(Records from a data source)
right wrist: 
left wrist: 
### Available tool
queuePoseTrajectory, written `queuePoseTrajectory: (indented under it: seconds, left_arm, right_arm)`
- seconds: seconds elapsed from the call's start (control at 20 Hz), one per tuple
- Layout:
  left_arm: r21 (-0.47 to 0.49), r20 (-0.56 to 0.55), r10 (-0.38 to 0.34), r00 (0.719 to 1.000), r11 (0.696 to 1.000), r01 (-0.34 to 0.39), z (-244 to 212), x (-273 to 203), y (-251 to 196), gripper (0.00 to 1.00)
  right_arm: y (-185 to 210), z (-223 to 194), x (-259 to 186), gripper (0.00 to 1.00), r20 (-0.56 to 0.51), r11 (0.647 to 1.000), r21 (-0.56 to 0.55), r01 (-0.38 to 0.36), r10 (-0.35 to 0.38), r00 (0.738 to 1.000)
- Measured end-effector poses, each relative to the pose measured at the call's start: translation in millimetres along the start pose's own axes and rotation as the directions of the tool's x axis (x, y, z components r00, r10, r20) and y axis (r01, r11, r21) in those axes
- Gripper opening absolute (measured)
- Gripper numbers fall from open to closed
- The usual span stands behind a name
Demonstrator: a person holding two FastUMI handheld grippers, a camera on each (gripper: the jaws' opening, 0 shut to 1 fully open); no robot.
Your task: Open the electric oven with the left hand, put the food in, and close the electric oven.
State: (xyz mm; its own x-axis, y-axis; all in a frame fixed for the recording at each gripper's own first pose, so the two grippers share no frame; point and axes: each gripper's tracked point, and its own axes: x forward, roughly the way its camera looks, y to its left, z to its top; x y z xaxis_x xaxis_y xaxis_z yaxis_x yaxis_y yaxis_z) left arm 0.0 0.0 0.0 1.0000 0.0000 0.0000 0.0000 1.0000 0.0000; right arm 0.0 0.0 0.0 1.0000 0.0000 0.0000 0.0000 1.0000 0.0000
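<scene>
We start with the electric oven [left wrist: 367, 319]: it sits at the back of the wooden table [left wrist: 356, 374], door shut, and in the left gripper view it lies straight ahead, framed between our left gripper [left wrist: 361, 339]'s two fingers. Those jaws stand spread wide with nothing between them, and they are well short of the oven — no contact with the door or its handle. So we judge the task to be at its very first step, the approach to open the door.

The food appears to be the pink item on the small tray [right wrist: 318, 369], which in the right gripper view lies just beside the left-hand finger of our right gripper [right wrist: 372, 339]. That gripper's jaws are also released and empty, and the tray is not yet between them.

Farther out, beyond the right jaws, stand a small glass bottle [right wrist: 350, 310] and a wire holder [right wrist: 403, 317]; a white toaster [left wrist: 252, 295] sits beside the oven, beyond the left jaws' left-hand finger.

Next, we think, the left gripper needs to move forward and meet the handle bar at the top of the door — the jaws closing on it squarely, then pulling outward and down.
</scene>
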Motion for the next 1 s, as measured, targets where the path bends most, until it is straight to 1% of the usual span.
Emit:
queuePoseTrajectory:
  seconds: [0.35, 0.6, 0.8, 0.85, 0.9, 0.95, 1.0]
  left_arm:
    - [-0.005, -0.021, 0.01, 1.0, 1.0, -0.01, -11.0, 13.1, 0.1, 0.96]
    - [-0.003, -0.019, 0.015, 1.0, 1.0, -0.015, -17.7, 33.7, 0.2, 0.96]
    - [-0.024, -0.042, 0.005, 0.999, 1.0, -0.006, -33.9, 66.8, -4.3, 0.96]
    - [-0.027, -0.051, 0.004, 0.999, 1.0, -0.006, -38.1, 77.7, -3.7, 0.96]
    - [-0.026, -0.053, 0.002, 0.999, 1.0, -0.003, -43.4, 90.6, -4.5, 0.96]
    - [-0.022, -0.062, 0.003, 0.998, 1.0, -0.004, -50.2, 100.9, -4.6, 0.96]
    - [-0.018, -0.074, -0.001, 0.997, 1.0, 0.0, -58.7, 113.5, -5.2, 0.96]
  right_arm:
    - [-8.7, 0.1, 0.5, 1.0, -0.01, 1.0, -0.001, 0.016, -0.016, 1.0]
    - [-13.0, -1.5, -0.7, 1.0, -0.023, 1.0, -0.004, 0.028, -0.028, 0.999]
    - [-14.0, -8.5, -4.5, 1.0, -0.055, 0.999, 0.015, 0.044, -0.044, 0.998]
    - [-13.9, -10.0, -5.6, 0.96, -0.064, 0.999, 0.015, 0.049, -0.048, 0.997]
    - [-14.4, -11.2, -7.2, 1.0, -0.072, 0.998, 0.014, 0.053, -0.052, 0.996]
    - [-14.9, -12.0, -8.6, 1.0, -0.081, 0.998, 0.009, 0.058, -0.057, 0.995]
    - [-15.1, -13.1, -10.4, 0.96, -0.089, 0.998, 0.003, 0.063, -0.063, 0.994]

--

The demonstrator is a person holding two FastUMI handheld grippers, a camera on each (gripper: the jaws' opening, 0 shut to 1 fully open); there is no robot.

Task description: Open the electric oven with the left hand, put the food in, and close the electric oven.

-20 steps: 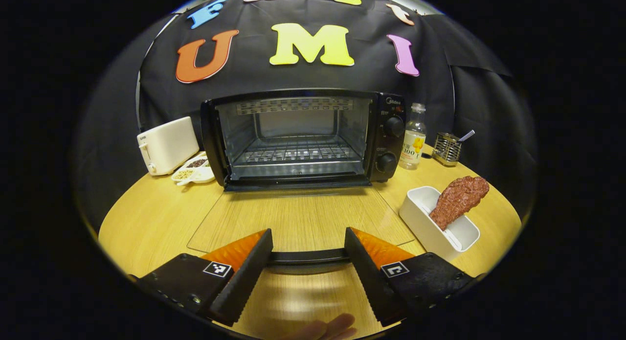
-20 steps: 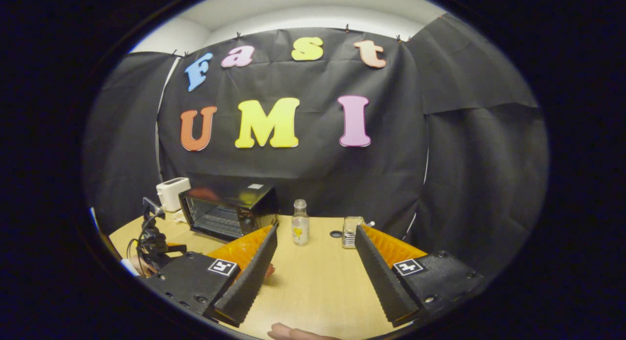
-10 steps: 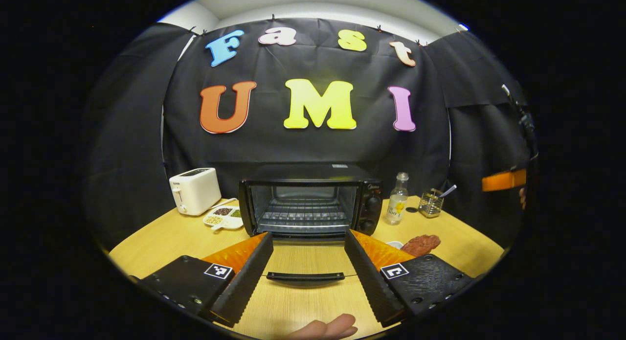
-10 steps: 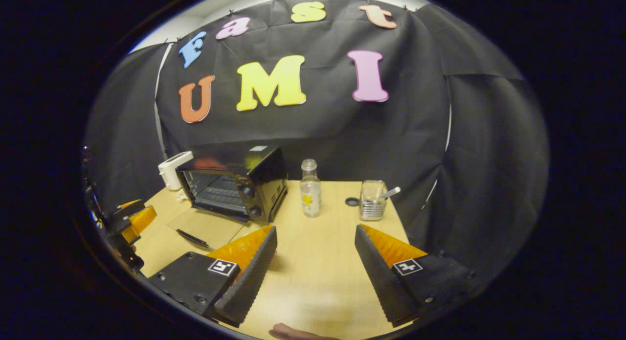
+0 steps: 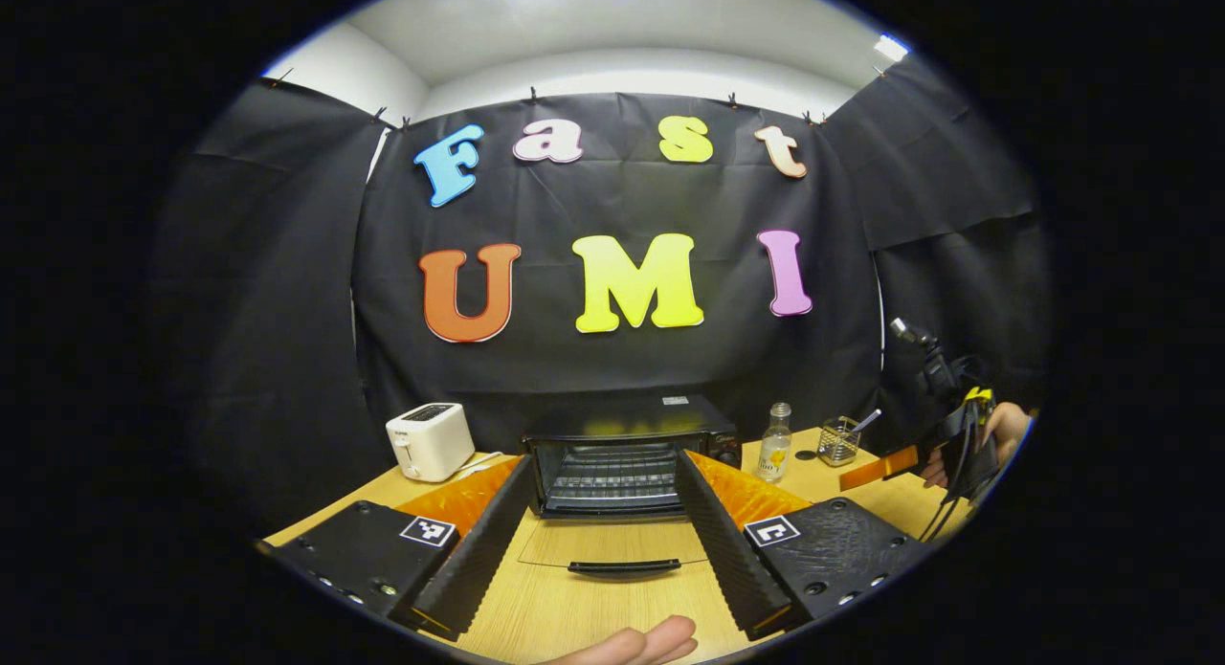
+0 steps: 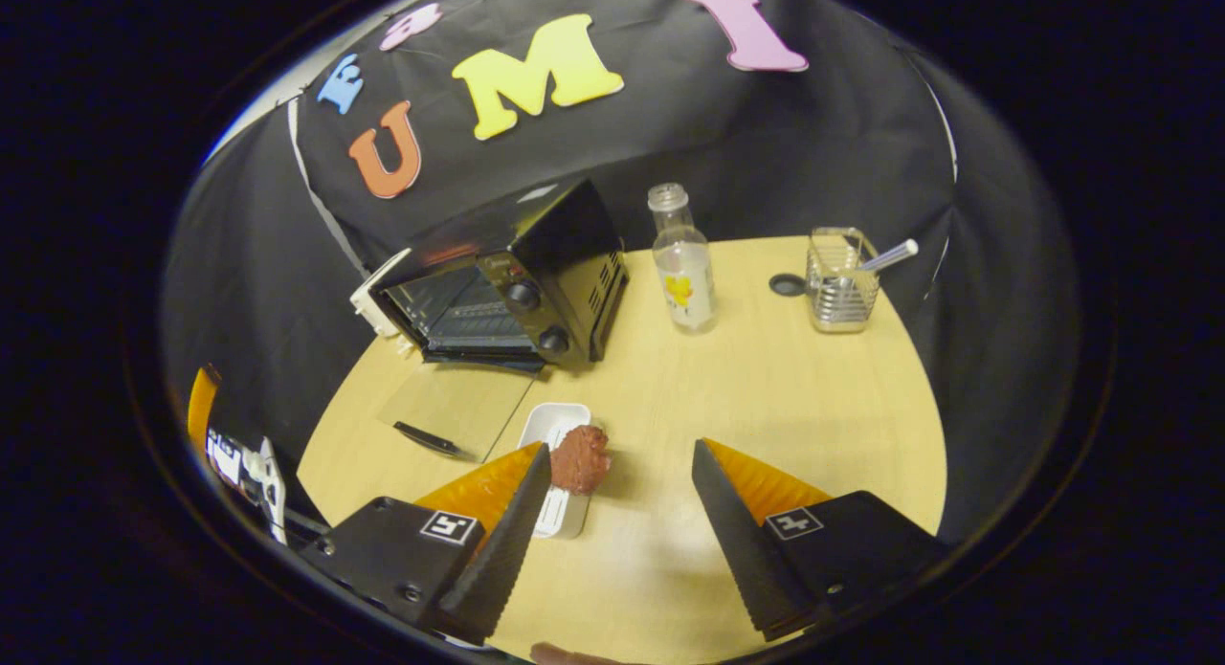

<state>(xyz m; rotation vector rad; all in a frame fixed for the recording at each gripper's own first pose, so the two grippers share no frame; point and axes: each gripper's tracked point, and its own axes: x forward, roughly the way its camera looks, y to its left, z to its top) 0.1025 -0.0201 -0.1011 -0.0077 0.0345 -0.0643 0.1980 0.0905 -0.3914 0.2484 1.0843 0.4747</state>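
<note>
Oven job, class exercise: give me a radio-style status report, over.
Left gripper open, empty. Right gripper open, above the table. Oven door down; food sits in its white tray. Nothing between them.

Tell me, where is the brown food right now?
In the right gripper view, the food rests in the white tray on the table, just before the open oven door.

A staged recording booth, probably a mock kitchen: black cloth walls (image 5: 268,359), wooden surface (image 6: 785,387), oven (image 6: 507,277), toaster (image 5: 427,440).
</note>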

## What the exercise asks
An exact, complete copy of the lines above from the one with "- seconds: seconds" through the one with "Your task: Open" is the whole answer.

## Task solution
- seconds: seconds elapsed from the call's start (control at 20 Hz), one per tuple
- Layout:
  left_arm: r21 (-0.47 to 0.49), r20 (-0.56 to 0.55), r10 (-0.38 to 0.34), r00 (0.719 to 1.000), r11 (0.696 to 1.000), r01 (-0.34 to 0.39), z (-244 to 212), x (-273 to 203), y (-251 to 196), gripper (0.00 to 1.00)
  right_arm: y (-185 to 210), z (-223 to 194), x (-259 to 186), gripper (0.00 to 1.00), r20 (-0.56 to 0.51), r11 (0.647 to 1.000), r21 (-0.56 to 0.55), r01 (-0.38 to 0.36), r10 (-0.35 to 0.38), r00 (0.738 to 1.000)
- Measured end-effector poses, each relative to the pose measured at the call's start: translation in millimetres along the start pose's own axes and rotation as the directions of the tool's x axis (x, y, z components r00, r10, r20) and y axis (r01, r11, r21) in those axes
- Gripper opening absolute (measured)
- Gripper numbers fall from open to closed
- The usual span stands behind a name
Demonstrator: a person holding two FastUMI handheld grippers, a camera on each (gripper: the jaws' opening, 0 shut to 1 fully open); no robot.
Your task: Open the electric oven with the left hand, put the food in, and close the electric oven.

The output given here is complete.